# DifferentialEquations.jl v6.4.0: Full GPU ODE, Performance, ModelingToolkit

This is a huge release. We should take the time to thank every contributor to the JuliaDiffEq package ecosystem. A lot of this release focuses on performance features. The ability to use stiff ODE solvers on the GPU, with automated tooling for matrix-free Newton-Krylov, faster broadcast, better Jacobian re-use algorithms, memory use reduction, etc. All of these combined give some pretty massive performance boosts in the area of medium to large sized highly stiff ODE systems.

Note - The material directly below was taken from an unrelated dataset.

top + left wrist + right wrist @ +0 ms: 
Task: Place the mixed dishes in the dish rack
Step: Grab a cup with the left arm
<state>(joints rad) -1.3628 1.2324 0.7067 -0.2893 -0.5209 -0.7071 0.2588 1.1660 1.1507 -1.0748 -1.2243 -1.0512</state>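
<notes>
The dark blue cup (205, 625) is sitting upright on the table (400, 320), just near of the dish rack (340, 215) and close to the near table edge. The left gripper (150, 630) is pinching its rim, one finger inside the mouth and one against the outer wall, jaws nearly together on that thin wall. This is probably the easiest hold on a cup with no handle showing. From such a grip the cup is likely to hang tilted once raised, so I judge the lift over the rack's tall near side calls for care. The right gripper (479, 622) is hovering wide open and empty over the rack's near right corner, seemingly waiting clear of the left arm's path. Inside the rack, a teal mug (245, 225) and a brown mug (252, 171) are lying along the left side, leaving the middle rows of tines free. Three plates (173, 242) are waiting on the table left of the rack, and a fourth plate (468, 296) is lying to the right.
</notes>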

In addition, numerous robustness fixes have enhanced the usability of these tools, along with a few new features like an implementation of extrapolation for ODEs and the release of ModelingToolkit.jl.

Let’s start by summing up this release with an example.

### Comprehensive Example

Here’s a nice showcase of DifferentialEquations.jl: Neural ODE with batching on the GPU (without internal data transfers) with high order adaptive implicit ODE solvers for stiff equations using matrix-free Newton-Krylov via preconditioned GMRES and trained using checkpointed adjoint equations. Few programs work directly with neural networks and allow for batching, few utilize GPUs, few have methods applicable to highly stiff equations, few allow for large stiff equations via matrix-free Newton-Krylov, and finally few have checkpointed adjoints. This is all done in a high level programming language. What does the code for this look like?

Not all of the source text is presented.